■ **ASSIGNMENT**:
The string "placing" appears in some lines of the entries that follow; copy each such line.

■ **INFORMATION**:
━━━━

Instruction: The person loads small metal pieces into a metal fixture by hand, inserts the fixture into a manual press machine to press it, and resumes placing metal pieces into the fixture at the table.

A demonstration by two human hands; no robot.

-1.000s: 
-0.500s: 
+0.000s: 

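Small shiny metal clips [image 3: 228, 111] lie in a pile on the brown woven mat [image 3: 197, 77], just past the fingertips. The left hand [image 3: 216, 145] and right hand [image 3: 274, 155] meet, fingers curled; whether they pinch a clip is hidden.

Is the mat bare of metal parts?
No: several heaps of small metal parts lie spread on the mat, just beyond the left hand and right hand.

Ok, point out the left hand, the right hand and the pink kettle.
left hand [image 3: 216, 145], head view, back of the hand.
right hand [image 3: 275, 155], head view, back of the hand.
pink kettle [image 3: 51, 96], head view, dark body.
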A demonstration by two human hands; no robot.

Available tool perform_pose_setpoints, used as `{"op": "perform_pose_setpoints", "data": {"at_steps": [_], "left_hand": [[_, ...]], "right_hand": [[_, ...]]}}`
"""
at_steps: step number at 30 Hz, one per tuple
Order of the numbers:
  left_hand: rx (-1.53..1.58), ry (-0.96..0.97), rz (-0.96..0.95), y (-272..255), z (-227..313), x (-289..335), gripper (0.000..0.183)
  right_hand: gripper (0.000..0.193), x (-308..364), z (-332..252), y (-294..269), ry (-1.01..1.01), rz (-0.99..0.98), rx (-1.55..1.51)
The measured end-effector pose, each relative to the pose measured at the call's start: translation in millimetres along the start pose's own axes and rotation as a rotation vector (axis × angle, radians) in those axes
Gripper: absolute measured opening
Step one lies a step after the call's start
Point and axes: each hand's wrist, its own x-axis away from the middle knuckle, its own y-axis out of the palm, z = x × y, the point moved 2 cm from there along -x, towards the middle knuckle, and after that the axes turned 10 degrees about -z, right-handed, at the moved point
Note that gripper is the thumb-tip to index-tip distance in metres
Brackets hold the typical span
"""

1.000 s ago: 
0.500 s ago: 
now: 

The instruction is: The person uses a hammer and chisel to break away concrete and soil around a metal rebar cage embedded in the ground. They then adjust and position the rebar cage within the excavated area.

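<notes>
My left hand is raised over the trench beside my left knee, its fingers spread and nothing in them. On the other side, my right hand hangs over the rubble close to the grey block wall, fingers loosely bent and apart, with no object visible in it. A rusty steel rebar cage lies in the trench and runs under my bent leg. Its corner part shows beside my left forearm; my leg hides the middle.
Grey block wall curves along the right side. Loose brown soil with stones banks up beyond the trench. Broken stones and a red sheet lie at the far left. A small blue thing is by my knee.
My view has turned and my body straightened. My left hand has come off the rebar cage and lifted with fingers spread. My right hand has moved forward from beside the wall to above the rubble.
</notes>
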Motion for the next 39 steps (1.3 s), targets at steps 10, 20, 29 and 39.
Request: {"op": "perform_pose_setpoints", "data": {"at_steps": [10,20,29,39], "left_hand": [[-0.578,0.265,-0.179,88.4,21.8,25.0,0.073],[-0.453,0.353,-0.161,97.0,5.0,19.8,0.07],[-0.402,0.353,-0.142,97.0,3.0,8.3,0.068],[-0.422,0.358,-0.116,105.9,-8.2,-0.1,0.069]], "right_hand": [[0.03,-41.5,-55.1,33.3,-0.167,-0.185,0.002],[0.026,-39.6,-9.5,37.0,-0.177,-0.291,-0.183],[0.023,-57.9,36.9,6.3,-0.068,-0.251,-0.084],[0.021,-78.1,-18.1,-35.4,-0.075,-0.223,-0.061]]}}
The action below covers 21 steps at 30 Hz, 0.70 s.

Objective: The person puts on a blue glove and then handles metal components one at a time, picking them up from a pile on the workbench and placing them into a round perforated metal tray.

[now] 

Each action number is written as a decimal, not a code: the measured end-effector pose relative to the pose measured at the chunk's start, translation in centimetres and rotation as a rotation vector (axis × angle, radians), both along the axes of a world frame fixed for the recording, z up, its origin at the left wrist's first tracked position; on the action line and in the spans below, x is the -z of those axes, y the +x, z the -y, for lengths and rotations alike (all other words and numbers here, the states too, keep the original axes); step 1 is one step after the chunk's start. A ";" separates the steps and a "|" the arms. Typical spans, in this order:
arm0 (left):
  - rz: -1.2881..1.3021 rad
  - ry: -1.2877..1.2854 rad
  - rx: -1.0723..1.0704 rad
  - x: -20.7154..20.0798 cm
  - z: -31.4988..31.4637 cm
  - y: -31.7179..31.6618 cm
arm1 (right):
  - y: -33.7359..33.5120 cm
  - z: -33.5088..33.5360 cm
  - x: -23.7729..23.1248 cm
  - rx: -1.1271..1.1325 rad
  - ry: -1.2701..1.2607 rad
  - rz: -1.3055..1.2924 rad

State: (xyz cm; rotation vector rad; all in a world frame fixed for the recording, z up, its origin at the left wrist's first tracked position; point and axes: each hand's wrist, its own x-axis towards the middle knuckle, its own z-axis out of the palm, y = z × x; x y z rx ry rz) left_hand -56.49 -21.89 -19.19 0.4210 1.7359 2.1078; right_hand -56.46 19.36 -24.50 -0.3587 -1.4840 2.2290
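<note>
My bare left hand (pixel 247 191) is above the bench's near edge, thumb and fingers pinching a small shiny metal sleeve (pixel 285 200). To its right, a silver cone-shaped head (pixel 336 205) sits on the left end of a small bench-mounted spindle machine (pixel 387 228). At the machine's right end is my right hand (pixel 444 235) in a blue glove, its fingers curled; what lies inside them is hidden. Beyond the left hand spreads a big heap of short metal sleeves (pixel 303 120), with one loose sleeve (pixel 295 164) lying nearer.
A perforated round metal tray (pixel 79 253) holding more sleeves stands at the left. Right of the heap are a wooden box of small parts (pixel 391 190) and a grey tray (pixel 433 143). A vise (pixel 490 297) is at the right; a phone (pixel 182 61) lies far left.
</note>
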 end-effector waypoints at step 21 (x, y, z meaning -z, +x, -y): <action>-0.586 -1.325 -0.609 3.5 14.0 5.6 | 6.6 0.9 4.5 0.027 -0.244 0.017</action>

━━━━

■ **WRITTEN REPLY**:
Instruction: The person loads small metal pieces into a metal fixture by hand, inserts the fixture into a manual press machine to press it, and resumes placing metal pieces into the fixture at the table.
Objective: The person puts on a blue glove and then handles metal components one at a time, picking them up from a pile on the workbench and placing them into a round perforated metal tray.

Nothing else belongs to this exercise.